Take the listing below and print exactly the lines starting at the line containing "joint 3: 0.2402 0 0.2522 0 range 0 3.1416" and ending at the line containing "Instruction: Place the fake", both ends included, and no others.

- _Given records_
=== Begin Enclosure ===
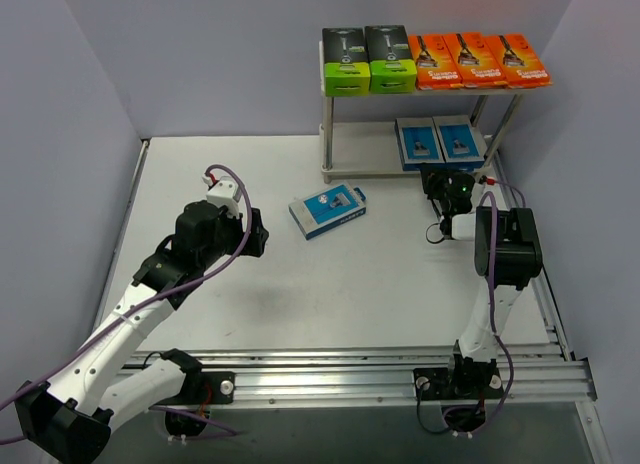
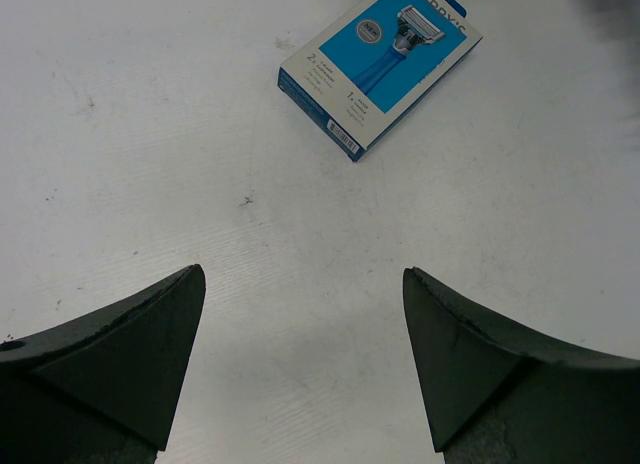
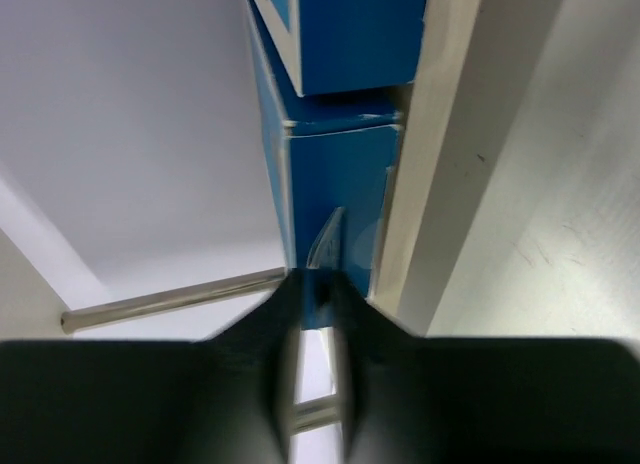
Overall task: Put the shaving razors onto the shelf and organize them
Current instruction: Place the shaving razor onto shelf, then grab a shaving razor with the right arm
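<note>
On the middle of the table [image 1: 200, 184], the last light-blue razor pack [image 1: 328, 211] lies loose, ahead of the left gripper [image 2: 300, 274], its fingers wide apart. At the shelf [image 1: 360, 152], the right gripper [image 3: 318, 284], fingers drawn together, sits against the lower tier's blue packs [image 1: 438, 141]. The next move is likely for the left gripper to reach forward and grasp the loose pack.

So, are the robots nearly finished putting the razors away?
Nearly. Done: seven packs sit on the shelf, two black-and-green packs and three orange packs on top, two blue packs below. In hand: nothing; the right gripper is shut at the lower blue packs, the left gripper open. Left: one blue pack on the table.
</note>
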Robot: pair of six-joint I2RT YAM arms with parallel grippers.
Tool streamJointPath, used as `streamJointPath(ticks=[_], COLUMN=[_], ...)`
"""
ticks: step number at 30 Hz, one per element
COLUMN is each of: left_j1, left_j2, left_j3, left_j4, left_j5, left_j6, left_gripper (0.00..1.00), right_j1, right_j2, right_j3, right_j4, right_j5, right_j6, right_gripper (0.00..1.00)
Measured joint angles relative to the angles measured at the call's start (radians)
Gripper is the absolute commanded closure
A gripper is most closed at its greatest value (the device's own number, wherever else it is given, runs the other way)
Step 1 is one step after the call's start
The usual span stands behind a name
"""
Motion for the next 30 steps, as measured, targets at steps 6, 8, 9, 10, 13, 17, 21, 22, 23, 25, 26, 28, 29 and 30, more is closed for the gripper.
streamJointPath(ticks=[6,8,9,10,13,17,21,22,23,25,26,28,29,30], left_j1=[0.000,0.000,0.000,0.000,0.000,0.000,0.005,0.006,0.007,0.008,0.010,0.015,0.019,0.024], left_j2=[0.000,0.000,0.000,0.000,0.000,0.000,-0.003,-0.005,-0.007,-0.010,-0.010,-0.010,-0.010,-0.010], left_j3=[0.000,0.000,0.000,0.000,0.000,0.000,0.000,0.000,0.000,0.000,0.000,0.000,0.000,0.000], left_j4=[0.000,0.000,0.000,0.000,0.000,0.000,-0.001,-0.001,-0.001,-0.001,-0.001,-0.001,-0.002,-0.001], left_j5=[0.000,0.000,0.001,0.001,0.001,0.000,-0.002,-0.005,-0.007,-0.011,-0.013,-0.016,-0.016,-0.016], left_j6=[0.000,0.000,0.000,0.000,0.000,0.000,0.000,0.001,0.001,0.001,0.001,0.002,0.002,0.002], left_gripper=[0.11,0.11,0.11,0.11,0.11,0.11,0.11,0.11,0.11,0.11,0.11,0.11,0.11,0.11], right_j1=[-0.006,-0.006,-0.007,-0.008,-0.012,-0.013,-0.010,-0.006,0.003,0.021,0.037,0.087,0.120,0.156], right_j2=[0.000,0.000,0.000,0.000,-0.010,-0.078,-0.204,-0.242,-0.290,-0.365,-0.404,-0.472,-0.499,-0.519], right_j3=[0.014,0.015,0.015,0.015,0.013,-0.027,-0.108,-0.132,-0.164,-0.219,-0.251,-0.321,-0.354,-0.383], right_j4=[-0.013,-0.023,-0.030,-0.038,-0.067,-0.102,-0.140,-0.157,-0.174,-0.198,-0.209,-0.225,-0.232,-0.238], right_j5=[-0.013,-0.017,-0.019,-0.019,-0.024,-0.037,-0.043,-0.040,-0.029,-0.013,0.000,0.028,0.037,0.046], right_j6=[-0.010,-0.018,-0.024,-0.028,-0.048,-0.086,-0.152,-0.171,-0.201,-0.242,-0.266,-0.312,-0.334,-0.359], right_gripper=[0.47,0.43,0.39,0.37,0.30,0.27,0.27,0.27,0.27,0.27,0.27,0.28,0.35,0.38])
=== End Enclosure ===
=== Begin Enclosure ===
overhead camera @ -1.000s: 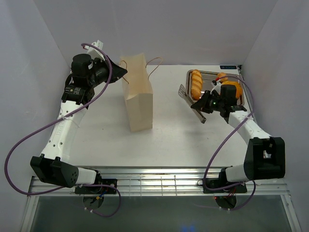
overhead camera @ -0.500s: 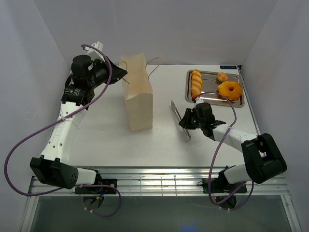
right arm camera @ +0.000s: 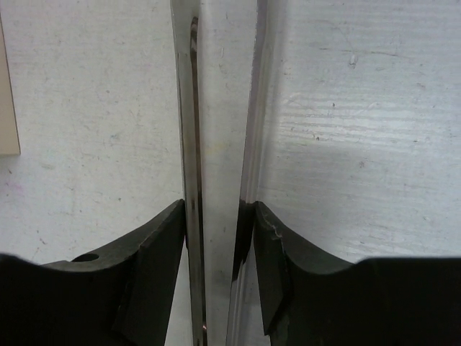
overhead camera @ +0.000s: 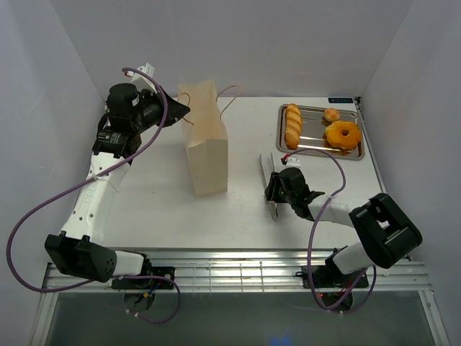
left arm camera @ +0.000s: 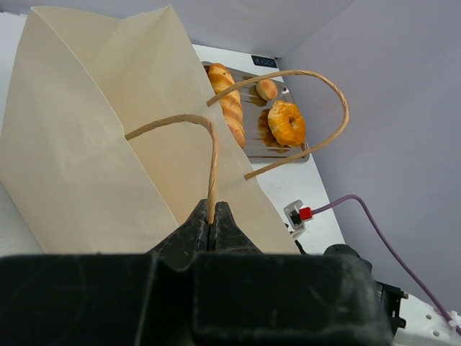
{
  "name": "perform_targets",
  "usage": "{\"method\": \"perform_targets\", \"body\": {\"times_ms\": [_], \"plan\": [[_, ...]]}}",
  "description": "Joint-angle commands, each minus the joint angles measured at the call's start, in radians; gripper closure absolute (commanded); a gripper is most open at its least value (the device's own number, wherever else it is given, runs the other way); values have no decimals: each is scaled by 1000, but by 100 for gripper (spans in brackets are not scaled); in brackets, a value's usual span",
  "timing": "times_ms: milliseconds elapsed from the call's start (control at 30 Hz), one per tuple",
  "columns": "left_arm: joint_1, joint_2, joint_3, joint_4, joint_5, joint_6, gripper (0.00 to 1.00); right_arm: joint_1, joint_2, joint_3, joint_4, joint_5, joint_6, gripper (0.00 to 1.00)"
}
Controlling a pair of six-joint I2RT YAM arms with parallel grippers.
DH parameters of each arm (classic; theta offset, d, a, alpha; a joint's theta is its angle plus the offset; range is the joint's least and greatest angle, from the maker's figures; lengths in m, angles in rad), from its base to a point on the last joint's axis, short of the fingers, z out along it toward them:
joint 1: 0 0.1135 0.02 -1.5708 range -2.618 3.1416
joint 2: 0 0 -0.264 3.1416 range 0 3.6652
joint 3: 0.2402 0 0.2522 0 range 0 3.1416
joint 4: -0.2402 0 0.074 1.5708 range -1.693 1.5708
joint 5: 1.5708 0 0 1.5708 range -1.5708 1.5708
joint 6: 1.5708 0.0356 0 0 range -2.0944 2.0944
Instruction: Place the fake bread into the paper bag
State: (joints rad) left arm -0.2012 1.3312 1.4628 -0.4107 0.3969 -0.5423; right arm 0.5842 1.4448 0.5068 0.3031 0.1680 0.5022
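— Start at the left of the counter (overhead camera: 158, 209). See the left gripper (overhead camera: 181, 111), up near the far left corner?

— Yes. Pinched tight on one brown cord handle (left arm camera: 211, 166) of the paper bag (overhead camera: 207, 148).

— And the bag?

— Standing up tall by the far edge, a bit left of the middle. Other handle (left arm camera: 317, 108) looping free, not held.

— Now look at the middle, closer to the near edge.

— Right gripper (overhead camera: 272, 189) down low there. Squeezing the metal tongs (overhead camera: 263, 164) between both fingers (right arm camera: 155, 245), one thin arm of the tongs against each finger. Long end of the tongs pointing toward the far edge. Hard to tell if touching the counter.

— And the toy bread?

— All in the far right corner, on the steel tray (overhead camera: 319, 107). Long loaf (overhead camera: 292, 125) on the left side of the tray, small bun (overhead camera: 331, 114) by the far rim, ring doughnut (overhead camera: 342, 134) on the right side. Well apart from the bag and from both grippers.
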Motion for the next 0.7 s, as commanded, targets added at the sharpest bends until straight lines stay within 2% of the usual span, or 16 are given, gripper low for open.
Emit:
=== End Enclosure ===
- _Task response_
joint 3: 0.2402 0 0.2522 0 range 0 3.1416
joint 4: -0.2402 0 0.074 1.5708 range -1.693 1.5708
joint 5: 1.5708 0 0 1.5708 range -1.5708 1.5708
joint 6: 1.5708 0.0356 0 0 range -2.0944 2.0944
Instruction: Place the fake bread into the paper bag

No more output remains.